In a rich visual and character-centered package, AP takes a compelling look at how the U.S. is approaching the thorny question of paying reparations to Black people who have suffered injustice.

Few issues are as fraught as reparations — Americans are bitterly divided on whether to make the payments to Black people and others who have suffered injustice. And even those who support the idea disagree on who should pay and how much.

So when the college town of Amherst, Massachusetts, declared itself an anti-racist community and began taking a hard look at providing practical payouts to Black residents who have suffered from a centuries-old legacy of discrimination, the AP's Boston bureau set about using it as a backdrop for a national look at where things stand on making amends.

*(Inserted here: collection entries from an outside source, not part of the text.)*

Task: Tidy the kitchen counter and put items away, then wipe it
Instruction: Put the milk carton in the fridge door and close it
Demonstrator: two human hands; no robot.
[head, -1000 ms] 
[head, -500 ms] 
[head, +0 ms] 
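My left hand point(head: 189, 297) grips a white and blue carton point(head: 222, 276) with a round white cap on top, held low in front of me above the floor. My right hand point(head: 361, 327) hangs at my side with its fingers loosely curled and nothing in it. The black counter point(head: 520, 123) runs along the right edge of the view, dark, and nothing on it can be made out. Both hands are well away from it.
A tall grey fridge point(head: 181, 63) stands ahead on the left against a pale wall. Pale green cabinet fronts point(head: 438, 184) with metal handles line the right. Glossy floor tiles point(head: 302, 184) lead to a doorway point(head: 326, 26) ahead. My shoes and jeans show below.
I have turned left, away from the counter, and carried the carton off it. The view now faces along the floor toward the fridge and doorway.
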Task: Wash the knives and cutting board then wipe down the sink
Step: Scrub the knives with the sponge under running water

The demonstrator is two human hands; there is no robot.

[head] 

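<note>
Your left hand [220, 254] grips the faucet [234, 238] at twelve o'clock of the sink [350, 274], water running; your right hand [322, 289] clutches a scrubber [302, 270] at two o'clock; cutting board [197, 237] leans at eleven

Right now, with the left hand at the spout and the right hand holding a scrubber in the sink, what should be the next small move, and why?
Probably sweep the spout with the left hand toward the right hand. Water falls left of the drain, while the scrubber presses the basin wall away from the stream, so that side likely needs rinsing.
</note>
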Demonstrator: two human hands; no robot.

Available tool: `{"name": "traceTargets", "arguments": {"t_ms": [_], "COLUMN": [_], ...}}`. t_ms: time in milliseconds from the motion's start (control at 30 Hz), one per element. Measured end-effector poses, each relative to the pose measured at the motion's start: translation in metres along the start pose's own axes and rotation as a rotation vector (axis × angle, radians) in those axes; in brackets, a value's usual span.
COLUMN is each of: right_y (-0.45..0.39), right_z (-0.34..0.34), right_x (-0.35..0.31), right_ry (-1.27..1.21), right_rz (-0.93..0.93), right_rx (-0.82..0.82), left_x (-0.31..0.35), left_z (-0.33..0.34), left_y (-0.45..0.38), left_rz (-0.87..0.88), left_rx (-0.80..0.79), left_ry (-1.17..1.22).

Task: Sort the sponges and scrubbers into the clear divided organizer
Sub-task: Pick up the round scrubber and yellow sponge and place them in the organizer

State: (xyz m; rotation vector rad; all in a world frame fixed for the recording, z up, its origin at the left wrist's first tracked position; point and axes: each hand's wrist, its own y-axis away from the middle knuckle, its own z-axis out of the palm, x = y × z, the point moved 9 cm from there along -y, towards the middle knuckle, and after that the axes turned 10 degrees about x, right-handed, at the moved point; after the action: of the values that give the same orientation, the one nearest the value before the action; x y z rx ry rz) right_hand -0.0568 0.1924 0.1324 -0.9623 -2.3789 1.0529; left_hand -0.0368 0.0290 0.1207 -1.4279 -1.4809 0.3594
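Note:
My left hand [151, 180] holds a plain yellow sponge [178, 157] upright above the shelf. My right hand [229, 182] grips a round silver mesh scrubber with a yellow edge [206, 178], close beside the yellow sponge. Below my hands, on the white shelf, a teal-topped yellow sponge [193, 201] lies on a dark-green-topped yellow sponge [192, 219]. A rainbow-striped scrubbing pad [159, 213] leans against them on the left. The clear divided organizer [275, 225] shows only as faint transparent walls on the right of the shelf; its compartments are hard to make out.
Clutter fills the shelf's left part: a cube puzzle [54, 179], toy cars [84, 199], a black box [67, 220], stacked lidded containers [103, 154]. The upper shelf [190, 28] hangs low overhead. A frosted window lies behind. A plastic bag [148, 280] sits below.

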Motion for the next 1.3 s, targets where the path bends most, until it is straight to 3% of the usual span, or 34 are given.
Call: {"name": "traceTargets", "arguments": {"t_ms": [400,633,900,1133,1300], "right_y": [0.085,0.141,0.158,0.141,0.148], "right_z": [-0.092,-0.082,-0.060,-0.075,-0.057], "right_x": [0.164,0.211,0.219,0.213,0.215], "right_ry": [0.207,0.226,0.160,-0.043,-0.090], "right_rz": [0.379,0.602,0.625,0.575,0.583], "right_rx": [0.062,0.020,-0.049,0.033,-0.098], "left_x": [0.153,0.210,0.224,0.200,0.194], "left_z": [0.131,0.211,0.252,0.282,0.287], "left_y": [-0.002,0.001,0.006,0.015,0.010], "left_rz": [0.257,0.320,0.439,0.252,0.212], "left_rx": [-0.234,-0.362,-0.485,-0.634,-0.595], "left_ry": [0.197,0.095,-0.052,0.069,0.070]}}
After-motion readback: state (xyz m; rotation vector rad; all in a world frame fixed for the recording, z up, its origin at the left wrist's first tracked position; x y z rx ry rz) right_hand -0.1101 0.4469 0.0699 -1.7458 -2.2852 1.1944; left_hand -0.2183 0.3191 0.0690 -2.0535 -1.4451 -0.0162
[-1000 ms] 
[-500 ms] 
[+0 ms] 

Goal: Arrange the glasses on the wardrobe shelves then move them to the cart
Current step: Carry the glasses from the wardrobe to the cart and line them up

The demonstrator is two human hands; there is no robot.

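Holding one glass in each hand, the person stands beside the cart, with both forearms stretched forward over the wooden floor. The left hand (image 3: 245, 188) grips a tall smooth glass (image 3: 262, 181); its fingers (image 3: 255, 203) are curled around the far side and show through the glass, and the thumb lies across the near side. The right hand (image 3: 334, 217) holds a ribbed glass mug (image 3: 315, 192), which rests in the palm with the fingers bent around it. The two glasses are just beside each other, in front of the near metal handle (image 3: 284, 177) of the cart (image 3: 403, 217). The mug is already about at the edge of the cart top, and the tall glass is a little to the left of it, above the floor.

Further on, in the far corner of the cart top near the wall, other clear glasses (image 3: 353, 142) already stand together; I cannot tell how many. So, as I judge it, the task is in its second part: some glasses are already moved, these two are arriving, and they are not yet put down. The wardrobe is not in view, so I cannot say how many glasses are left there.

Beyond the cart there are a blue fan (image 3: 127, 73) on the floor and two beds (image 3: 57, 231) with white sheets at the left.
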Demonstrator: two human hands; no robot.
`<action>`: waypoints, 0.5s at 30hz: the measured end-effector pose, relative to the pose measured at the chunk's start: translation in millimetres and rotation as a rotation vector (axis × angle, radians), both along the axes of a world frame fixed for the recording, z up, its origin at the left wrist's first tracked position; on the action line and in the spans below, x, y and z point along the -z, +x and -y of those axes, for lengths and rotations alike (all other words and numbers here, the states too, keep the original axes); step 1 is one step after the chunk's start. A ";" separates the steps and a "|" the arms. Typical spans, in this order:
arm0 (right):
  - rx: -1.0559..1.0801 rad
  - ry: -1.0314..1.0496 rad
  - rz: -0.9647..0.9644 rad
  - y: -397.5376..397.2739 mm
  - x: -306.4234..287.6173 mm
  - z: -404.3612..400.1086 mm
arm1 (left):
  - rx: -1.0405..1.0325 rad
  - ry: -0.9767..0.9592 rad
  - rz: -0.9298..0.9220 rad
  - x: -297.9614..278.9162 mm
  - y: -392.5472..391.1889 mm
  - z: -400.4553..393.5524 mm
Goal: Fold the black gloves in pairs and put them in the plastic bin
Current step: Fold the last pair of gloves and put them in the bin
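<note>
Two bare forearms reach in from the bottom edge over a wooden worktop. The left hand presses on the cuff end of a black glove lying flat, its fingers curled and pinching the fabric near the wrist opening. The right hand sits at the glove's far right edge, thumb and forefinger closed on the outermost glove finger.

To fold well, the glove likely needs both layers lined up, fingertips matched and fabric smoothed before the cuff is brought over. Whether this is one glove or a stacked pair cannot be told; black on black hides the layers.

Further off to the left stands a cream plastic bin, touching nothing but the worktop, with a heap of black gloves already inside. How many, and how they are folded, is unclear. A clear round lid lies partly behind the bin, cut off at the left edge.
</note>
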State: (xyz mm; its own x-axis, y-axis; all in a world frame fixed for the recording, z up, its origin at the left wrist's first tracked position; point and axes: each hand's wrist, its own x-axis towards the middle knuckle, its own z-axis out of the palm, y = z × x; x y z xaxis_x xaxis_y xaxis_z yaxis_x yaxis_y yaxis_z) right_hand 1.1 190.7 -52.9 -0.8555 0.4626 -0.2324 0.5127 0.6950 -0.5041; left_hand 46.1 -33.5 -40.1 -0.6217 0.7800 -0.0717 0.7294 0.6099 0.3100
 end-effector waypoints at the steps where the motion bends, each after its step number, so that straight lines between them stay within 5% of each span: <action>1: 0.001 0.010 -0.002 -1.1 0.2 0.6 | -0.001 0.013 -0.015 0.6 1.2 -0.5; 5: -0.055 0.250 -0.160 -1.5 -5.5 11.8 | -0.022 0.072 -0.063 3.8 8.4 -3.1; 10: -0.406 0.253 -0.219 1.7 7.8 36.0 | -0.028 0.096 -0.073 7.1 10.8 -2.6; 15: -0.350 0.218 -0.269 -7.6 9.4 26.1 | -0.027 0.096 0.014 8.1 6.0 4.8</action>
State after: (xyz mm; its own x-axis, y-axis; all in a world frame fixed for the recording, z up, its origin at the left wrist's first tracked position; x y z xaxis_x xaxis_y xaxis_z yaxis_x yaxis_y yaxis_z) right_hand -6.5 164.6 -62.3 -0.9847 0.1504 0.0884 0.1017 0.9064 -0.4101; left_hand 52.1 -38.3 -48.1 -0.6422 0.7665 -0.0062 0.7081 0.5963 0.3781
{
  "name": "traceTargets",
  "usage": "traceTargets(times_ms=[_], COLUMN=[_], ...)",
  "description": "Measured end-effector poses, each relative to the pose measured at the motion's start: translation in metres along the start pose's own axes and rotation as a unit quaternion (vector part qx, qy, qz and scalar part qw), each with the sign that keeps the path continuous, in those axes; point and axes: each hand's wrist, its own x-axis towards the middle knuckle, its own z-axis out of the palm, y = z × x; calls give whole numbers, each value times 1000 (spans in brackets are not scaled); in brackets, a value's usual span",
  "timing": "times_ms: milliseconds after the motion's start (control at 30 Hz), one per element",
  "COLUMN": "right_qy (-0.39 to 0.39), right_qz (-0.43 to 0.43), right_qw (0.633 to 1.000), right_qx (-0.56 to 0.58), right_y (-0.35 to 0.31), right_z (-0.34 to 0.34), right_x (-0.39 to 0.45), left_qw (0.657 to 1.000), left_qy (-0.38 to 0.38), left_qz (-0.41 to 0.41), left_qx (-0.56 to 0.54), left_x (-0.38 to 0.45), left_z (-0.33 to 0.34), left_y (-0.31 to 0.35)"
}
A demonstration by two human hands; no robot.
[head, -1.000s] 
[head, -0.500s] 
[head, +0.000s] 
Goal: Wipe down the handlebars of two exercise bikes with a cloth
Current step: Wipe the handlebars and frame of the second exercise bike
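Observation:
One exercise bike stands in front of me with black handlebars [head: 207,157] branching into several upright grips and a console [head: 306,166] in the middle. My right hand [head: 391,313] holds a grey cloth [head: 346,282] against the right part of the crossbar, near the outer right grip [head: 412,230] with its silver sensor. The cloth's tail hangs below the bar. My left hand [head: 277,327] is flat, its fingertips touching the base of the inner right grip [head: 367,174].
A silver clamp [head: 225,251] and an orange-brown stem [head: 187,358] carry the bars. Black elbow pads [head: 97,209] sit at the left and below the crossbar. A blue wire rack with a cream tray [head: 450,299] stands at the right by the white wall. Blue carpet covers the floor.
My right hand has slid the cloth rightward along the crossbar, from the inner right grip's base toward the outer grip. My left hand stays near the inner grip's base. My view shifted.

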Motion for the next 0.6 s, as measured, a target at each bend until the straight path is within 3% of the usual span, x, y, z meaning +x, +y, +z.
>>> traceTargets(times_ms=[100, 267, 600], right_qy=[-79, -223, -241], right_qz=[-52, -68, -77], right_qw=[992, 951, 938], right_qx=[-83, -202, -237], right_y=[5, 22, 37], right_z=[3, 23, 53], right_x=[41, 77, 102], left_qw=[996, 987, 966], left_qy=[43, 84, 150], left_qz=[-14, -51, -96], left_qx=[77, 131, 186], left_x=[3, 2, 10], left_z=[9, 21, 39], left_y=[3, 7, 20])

Video journalist Rodrique Ngowi soon found the perfect subject to make the project visually driven and character-centered: 96-year-old former University of Massachusetts professor Edwin Driver, who arrived on campus in the 1940s as one of the nation’s first Black faculty members at a flagship university — only to find no one would sell him a house because of the color of his skin. He said he was also denied pay raises for decades despite being one of the institution’s most published professors.

With an assist from news researcher Jennifer Farrar, Ngowi tracked down Driver’s adult children to find out if the elderly professor had the physical strength and mental acuity to be interviewed. He did, and after Driver readily agreed, reporter Philip Marcelo, joined by photographer Charlie Krupa, arranged to interview the professor from outside the house as he sat, socially distant and safe, in the doorway of his home.

The all-formats AP team came away with a powerful and illuminating portrait of a Black man who'd been wronged — a compelling way to frame the earnest but complicated public effort to make things right.

“If reparations could make up the lost salary, I would appreciate it. I would enjoy it. I would celebrate it,” Driver said, but he added skeptically: “I don’t think that’s going to ever happen.” Underscoring how reparations can involve more than money, Driver suggested the university rename the campus chapel where his first office was located in his honor.

The AP’s reporting was timely: This week, Evanston, Illinois, became the first U.S. city to approve cash payments to Black residents for past discrimination and the lingering effects of slavery. Other efforts at various stages are in the works in the state of California; Providence, Rhode Island; religious denominations like the Episcopal Church; and prominent colleges like Georgetown University in Washington.

The package was widely used by customers and was one of the most-shared and commented-upon stories of the week on social media, garnering nearly 10,000 likes, shares and comments on Facebook and touching off a spirited debate on Twitter.

For impactful and highly visual storytelling that helped put a face on a provocative and politically charged issue — one the nation will be wrestling with for years to come — Ngowi, Krupa and Marcelo earn the week’s Best of the States honors.